_Goal of the exercise_.
Pick out every line in the data below that holds "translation".

_Records shown_.
- - - - -

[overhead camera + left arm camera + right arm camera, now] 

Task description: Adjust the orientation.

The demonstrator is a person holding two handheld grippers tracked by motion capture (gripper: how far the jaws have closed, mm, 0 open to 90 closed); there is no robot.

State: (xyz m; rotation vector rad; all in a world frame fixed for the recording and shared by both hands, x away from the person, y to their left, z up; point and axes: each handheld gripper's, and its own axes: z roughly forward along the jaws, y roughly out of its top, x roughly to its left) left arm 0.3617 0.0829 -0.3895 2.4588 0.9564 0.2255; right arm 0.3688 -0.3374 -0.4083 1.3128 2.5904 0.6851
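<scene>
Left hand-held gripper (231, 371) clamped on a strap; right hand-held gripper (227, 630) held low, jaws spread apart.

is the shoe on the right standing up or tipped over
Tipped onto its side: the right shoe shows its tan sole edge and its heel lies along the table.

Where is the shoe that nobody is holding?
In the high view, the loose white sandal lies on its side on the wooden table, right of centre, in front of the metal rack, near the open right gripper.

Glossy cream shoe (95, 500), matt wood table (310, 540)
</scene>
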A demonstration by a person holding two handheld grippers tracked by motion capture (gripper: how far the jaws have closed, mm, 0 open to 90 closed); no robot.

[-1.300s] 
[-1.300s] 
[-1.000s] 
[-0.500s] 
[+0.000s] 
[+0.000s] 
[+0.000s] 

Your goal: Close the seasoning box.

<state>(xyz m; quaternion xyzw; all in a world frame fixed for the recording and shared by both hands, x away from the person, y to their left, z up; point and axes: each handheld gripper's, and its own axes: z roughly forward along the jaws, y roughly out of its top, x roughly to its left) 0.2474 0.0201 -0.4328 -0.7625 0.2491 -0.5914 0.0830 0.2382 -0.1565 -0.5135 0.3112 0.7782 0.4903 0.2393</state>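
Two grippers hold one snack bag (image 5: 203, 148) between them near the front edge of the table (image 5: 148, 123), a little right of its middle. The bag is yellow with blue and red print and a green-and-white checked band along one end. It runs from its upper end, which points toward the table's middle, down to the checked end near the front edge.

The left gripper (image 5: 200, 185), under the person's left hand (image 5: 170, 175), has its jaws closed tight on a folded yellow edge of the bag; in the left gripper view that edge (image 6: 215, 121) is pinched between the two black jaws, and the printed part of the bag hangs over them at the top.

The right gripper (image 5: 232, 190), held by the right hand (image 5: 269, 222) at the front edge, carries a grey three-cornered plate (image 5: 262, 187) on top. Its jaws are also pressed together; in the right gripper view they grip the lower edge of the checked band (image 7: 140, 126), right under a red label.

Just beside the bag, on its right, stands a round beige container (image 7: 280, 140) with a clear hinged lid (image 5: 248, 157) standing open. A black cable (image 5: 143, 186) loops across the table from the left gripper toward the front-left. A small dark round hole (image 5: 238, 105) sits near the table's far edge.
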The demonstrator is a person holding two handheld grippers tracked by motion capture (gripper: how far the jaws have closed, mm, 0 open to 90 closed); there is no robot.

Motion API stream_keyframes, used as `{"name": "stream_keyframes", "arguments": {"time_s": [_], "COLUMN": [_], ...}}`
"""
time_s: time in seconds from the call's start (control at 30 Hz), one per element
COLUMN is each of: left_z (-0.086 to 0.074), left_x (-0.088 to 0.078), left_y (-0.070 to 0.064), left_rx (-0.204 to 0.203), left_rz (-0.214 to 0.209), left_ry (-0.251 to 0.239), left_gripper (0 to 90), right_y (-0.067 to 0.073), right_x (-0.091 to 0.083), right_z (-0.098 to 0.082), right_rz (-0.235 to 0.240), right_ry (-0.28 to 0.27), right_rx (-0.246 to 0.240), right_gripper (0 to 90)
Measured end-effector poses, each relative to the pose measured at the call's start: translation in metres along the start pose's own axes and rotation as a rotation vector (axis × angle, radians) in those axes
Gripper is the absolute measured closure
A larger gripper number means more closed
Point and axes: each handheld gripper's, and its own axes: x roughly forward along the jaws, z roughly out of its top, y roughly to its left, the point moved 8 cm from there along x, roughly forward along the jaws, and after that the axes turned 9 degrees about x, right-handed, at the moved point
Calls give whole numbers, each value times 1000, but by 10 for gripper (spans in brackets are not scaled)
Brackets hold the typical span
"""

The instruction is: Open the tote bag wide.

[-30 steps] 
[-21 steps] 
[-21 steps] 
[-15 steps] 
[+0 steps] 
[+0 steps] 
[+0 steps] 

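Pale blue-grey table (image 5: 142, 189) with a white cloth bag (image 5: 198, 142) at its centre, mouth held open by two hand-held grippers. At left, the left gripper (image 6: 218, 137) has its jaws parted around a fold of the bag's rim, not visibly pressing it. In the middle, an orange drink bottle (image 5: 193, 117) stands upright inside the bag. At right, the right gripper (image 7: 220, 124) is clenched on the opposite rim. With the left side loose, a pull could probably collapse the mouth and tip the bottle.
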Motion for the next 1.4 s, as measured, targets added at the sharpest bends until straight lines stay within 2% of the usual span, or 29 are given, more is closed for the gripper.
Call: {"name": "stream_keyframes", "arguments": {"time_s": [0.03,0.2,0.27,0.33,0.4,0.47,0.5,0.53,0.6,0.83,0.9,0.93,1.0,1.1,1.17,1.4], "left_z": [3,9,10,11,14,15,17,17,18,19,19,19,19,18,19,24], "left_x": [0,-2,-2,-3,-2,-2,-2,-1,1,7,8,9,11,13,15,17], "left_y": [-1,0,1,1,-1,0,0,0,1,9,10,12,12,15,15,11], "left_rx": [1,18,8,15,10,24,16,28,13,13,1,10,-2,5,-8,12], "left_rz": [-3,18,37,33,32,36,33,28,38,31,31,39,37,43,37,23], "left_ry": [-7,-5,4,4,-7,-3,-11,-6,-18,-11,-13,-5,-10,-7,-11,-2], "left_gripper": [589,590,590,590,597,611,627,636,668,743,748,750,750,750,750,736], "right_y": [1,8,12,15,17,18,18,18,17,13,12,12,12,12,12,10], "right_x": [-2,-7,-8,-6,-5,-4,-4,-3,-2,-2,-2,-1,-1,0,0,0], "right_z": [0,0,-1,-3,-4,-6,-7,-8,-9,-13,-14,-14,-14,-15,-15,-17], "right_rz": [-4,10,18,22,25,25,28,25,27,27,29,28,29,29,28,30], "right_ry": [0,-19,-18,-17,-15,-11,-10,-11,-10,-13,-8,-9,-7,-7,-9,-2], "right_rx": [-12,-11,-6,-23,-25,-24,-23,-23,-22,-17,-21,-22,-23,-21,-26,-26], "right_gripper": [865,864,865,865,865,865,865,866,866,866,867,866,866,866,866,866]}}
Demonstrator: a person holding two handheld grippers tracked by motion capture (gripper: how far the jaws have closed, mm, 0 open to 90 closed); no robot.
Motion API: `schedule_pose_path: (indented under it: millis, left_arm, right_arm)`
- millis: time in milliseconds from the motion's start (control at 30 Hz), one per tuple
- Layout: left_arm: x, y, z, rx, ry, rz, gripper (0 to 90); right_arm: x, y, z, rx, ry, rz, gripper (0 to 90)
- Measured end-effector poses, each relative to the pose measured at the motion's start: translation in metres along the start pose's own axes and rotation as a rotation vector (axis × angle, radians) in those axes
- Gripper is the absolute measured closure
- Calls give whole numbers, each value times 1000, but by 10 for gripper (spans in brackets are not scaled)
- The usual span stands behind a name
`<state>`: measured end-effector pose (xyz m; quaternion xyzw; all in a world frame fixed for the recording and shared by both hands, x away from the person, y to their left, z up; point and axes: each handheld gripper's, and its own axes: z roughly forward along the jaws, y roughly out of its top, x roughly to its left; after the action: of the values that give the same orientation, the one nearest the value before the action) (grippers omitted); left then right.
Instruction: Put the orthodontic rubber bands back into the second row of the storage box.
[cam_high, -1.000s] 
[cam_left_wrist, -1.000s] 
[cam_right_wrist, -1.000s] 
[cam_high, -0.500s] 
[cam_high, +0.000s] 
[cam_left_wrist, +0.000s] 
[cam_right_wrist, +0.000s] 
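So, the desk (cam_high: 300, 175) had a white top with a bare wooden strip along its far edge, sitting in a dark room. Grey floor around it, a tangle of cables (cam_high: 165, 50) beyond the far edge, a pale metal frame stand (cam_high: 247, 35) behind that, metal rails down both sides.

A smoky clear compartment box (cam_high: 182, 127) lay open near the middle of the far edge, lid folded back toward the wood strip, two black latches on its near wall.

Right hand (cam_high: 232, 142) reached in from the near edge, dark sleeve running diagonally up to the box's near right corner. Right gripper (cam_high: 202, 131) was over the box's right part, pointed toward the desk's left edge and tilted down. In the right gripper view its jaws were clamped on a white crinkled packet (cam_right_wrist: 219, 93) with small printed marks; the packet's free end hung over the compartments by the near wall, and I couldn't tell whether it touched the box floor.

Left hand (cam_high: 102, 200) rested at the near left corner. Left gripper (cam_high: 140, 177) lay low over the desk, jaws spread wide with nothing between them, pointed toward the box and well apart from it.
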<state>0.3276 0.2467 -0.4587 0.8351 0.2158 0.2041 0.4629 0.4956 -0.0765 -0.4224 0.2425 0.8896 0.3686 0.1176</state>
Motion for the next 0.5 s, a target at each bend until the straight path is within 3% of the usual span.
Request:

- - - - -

_Response to this task_.
Measured end-effector poses, each relative to the pose measured at the call's start: translation in metres along the start pose's own axes and rotation as a rotation vector (axis × angle, radians) in those axes
- Measured end-effector poses, each relative to the pose measured at the motion's start: translation in metres along the start pose's own axes and rotation as a rotation vector (axis × angle, radians) in those axes

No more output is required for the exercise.